MiniMax M3 is available now. The model launched June 1 via the MiniMax API and OpenRouter, with a 1,048,576-token context window built on MiniMax Sparse Attention (MSA) architecture and support for text, image, and video inputs. Launch pricing is $0.30 per million input tokens and $1.20 per million output tokens, a 50% discount from the standard rate of $0.60/$2.40. That standard rate still puts it well below what GPT-5.5 and Gemini 3.1 Pro charge for comparable context sizes.
BenchLM.ai’s independent evaluation places M3 at #29 of 119 models on the provisional leaderboard with an overall score of 76/100, and #12 of 28 on the verified leaderboard. BenchLM’s category breakdowns show an agentic score of 82.4/100 and a coding score of 87.4/100, both from the same BenchLM source as the confirmed overall ranking. BenchLM is an independent third-party evaluator, not a vendor metric.
On coding benchmarks, MiniMax claims M3 scores approximately 59% on SWE-bench Pro, which the company says edges out GPT-5.5 at 58.6% and Gemini 3.1 Pro at 54.2%. Independent replication of those figures is pending. The SWE-bench Pro claims originate from MiniMax’s own announcement, amplified through social posts, not from a replication study. Don’t treat the head-to-head numbers as confirmed until Epoch AI or a comparable independent evaluator weighs in.
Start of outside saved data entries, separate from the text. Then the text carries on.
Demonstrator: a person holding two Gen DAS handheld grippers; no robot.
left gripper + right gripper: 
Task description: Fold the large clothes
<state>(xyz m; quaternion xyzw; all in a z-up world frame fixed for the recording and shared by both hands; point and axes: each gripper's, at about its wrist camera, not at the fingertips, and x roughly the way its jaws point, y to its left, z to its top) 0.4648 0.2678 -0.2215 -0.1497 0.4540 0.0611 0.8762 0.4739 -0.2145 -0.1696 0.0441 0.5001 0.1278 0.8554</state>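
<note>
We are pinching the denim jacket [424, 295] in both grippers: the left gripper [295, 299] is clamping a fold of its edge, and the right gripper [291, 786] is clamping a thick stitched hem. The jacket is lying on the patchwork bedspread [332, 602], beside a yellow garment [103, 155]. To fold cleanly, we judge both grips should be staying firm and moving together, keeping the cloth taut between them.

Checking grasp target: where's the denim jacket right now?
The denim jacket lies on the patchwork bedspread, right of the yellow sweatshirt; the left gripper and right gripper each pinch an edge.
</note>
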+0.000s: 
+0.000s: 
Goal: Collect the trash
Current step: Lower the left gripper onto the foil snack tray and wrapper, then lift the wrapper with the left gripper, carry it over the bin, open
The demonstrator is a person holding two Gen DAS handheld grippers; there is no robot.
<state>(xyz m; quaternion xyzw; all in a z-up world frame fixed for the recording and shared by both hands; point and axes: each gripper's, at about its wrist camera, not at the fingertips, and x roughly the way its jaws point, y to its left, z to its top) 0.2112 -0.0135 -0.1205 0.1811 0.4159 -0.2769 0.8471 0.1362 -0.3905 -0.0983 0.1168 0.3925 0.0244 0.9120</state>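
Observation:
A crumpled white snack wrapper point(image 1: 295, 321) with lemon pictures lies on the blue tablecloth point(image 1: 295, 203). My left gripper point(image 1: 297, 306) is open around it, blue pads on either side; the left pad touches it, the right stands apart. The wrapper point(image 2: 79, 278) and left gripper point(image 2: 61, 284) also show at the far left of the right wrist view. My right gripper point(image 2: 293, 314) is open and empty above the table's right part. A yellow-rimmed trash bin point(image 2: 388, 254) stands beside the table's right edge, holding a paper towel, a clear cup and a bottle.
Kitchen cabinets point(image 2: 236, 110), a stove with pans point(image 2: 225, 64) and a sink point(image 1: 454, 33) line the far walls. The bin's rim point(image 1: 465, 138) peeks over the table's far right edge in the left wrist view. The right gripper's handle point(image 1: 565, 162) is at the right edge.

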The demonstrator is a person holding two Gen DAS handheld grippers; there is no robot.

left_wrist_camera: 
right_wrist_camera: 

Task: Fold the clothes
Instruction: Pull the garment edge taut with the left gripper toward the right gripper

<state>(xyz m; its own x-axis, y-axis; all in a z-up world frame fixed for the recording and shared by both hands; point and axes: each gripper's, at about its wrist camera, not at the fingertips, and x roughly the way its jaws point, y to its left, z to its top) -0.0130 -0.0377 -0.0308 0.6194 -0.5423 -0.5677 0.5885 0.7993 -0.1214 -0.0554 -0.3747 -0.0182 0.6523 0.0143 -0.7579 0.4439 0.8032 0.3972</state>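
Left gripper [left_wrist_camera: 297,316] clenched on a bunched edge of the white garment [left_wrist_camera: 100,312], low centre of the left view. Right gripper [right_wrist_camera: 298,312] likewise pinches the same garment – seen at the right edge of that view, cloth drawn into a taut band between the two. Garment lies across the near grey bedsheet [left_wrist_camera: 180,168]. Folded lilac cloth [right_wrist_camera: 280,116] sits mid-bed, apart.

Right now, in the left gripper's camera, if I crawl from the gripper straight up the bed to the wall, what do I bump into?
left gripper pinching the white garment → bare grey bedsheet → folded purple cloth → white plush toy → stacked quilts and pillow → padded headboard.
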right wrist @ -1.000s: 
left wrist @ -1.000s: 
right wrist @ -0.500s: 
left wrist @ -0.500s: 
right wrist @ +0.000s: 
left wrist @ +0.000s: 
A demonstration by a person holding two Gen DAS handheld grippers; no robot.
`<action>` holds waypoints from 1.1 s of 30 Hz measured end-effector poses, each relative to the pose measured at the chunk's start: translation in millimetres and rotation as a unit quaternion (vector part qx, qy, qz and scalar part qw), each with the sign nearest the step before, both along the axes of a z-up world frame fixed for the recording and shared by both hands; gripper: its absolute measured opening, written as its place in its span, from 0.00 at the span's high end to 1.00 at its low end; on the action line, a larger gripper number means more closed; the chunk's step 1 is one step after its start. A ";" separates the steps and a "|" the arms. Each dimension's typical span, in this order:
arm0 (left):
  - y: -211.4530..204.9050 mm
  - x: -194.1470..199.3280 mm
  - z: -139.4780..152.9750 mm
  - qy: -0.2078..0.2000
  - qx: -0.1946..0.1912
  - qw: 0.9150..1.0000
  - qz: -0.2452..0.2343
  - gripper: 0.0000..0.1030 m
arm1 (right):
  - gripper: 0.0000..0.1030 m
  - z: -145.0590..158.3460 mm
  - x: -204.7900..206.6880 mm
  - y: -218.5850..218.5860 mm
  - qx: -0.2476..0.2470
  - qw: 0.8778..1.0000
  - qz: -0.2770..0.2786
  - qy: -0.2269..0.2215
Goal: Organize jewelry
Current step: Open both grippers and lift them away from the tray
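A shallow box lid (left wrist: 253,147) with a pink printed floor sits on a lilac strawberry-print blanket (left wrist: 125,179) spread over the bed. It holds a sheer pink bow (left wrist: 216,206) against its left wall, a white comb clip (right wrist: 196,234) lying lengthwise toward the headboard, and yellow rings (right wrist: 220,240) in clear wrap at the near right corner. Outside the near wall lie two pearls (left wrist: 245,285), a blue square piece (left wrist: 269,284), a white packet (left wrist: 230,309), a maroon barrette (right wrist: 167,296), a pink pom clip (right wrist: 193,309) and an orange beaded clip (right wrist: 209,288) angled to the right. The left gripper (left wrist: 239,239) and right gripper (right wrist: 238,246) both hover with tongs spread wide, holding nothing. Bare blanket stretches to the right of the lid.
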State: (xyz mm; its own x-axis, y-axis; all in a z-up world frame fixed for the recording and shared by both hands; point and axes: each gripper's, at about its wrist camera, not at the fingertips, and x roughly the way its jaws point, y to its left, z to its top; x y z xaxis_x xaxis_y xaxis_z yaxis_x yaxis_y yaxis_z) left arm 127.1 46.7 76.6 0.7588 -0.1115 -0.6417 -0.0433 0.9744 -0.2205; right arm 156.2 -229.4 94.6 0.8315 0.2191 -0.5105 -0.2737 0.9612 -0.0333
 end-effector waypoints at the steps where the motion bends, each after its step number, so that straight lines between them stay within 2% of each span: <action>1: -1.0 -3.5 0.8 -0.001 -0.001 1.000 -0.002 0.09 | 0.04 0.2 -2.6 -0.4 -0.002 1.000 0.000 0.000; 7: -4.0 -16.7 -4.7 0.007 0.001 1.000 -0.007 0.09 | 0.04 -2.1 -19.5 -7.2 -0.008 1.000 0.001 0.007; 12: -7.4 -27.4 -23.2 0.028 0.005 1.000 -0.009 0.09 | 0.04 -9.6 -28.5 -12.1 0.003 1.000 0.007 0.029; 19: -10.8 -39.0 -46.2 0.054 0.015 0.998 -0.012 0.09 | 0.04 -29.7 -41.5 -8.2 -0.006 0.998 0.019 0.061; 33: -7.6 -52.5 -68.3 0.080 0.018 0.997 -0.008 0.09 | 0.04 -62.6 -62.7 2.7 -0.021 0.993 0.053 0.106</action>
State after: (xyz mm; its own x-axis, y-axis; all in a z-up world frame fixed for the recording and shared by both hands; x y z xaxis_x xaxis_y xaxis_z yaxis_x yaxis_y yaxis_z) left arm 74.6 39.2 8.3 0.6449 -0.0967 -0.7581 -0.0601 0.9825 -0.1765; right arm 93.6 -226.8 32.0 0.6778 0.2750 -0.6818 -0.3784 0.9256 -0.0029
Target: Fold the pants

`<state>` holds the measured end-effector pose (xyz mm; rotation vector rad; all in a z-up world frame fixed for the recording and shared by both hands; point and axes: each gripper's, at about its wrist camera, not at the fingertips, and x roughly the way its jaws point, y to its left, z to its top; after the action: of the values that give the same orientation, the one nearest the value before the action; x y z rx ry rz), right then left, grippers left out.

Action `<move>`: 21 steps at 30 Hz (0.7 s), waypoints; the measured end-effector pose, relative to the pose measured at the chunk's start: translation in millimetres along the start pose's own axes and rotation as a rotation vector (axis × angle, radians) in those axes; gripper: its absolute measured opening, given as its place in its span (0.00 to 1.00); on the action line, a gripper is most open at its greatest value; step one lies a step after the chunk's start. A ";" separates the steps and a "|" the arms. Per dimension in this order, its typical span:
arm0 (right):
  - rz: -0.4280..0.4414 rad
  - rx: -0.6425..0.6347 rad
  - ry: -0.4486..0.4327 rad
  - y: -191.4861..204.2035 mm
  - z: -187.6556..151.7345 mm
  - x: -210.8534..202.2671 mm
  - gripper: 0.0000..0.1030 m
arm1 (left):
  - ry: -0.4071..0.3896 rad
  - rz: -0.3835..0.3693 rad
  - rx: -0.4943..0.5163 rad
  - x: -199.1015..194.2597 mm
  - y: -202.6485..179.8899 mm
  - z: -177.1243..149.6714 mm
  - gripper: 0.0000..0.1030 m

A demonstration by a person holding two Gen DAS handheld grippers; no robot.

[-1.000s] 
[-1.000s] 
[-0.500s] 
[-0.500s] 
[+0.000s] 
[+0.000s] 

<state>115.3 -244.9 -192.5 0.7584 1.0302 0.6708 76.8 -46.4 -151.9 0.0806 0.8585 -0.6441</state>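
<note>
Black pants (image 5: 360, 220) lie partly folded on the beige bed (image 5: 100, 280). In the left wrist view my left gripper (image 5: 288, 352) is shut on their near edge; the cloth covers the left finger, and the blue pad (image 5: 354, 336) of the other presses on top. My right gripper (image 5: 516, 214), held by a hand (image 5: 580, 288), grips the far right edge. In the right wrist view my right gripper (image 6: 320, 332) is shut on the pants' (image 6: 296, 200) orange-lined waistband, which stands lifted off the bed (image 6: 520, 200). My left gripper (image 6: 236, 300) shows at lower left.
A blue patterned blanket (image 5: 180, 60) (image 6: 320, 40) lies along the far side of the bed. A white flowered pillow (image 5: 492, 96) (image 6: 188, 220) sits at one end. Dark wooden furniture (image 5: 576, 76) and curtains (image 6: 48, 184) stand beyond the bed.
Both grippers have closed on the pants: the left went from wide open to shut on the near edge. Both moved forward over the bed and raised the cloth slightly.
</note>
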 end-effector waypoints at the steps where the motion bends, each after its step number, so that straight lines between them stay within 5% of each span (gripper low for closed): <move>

MiniMax describes M3 as the first open-weight model to combine native image, video, and computer-use capabilities with a 1M-token context window. That claim hasn’t been verified against prior releases.
API Pricing, Input / Output (per million tokens)
Why this matters for your stack
The pricing gap is the real story here. At $0.30/$1.20 per million tokens on launch pricing, M3 costs roughly 5-10% of comparable closed-model API rates, according to VentureBeat’s analysis. For teams running high-volume agentic workflows, where context window usage and token throughput compound quickly, that cost differential makes M3 worth evaluating even before the open weights drop. The 1M context window is already available via API, so you don’t have to wait.
The agentic ranking (BenchLM #13, score 82.4/100) holds up independently. That’s not a vendor number. For teams evaluating models for tool-use and multi-step reasoning tasks, BenchLM’s agentic category is one of the more rigorous available assessment frameworks.
The catch is open-weight timing. Company leadership committed to releasing weights on Hugging Face within 10 days of June 1. That’s a commitment, not a completed action. If you’re making architecture decisions contingent on local or self-hosted deployment, wait for the actual release before finalizing.
What to Watch
Disputed Claim
What to watch
Three things remain unresolved: independent replication of the SWE-bench Pro figures, the actual open-weight release on Hugging Face (expected by June 11), and the technical report that would detail M3’s architecture, training data, and context handling at scale. Epoch AI evaluation is pending. The BenchLM ranking is solid, but coding benchmark performance at production scale, latency, throughput, cost per completed task, isn’t captured in leaderboard scores.
TJS synthesis
M3’s BenchLM rankings are real. The pricing is real. The SWE-bench Pro head-to-head isn’t independently confirmed, so price and context window are the evaluation anchors right now. Wait for independent benchmarks before migrating production agentic workloads. If you’re cost-sensitive and can tolerate self-reported benchmark uncertainty, the API is worth testing against your own evaluation suite this week, the weights aren’t a prerequisite for that.